Due diligence processes:

  • Before signing – assess the supplier’s security maturity (policies, certificates, audits, track record).
  • During the contract period – follow up that security requirements are in fact complied with (reports, audits, tests).

This is the core of third-party risk management under NIS2 – NIS2 third-party risk cannot be handled without structured contractual requirements and follow-up.

Consequences of an incident at a NIS2-supplier

A weakness at a supplier can lead to outages, regulatory measures and reputational damage – even if the fault is not in your own IT environment.

Possible consequences:

Operational consequences

  • Interruptions in essential or important services.
  • Delays, production stops, data unavailability.

Legal consequences

  • The supervisory authority may initiate an investigation into compliance with the Cybersecurity Act.
  • If the supply chain is poorly governed, sanctions can become relevant (administrative fines under the NIS2 framework).

Reputational risk

  • Loss of trust among customers, users and the general public.
  • Negative media coverage, especially when there is an impact on society.

In investigations after a major incident, authorities will often not only look at what happened, but also at how you have worked with risk management, contracts, due diligence and follow-up of suppliers. That is where your structure for NIS2 third-party risk becomes crucial.

FAQ on NIS2, the supply chain and third-party risk

How are NIS2 and the Cybersecurity Act connected when it comes to suppliers?
NIS2 sets the EU-level requirements and the Cybersecurity Act makes them binding in Sweden – also for the supply chain.
NIS2 defines a number of minimum requirements, including on supply chain security and the management of third-party risks. The Swedish Cybersecurity Act implements these requirements in national law, with supervision, sanction mechanisms and detailed rules on security measures and incident reporting.
Do all suppliers need to be subject to the same NIS2 requirements?
No – the requirements must be risk-based and proportionate.
NIS2 is built on risk management, which means you should focus primarily on critical suppliers. Small, non-critical suppliers can be subject to lighter controls, while suppliers that are business- or mission-critical require deeper risk analysis, clearer contractual requirements and more extensive follow-up.
How detailed do our supplier contracts need to be?
Detailed enough for you to be able to demonstrate compliance with NIS2 – especially for critical suppliers. For critical and important suppliers, contracts should include:

1. Clear descriptions of security level and technical/organisational controls.
2. Regulation of incident reporting, time limits and information sharing.
3. A right for you to access audits or third-party reports.

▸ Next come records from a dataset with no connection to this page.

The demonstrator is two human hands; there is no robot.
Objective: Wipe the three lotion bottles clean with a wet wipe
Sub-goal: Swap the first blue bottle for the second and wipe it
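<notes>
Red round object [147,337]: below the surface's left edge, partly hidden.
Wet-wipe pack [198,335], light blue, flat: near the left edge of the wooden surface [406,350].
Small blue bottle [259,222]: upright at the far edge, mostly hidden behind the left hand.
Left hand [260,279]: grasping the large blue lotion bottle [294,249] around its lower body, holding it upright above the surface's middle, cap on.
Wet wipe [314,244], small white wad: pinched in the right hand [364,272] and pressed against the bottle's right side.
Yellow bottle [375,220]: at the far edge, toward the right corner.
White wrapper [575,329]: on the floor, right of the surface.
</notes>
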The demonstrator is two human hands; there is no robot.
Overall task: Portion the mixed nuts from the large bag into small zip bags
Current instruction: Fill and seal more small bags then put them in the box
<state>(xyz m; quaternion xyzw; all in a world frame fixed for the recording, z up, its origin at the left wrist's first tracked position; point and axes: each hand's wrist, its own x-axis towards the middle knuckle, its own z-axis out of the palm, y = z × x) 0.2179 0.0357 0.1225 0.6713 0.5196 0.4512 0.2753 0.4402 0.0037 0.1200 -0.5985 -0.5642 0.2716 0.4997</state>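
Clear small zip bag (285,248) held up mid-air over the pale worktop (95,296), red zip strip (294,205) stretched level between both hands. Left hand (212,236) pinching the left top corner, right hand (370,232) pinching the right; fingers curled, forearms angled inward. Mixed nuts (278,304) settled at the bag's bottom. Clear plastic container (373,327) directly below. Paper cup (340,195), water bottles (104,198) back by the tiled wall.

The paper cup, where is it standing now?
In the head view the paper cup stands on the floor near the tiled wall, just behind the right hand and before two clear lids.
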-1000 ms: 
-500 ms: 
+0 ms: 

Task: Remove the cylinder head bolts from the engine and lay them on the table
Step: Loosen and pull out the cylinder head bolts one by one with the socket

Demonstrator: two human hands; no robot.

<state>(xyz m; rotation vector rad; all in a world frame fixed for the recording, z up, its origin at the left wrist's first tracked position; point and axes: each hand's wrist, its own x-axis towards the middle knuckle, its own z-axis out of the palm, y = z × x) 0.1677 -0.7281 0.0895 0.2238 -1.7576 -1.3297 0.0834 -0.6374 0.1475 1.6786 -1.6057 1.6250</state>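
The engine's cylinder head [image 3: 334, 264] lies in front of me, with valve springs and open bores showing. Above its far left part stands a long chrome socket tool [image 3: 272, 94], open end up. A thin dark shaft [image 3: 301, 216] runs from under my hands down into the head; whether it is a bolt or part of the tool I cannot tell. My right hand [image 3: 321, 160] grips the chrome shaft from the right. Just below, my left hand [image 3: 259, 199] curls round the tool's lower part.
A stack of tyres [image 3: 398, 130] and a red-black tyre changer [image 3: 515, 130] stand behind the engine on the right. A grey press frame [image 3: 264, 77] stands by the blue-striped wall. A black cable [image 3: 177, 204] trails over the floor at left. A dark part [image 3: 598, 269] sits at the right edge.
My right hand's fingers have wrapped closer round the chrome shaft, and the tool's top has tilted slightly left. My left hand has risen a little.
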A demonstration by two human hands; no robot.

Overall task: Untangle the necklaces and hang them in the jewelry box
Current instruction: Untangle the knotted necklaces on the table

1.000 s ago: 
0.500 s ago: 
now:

For less critical suppliers the requirements can be more high-level, but it should still be clear that they are expected to comply with relevant security requirements.
What counts as a NIS2-relevant incident at a supplier?
An incident at a supplier becomes NIS2-relevant if it seriously affects your ability to provide essential or important services.

Examples of NIS2-relevant incidents:

1. Long-lasting outage in a critical system delivered by a SaaS provider.
2. Cyberattack at a supplier leading to extensive unavailability or loss of integrity.
3. Incidents that require long-term manual fallback procedures and affect many users.

Your organisation must assess whether the incident reaches the threshold for reporting under the Cybersecurity Act, but that assessment has to include suppliers.
How often should we follow up and audit our suppliers?
In short: At least annually for critical suppliers – and more often if the risk picture changes or serious incidents occur.

A common structure is:

1. Annual review of all critical and important suppliers.
2. In-depth audit every two or three years (or when major changes occur).
3. Ad hoc follow-up after major incidents, changes in ownership, platform changes or other significant changes in the service.

The exact intervals are less important than having a documented, risk-based plan for follow-up.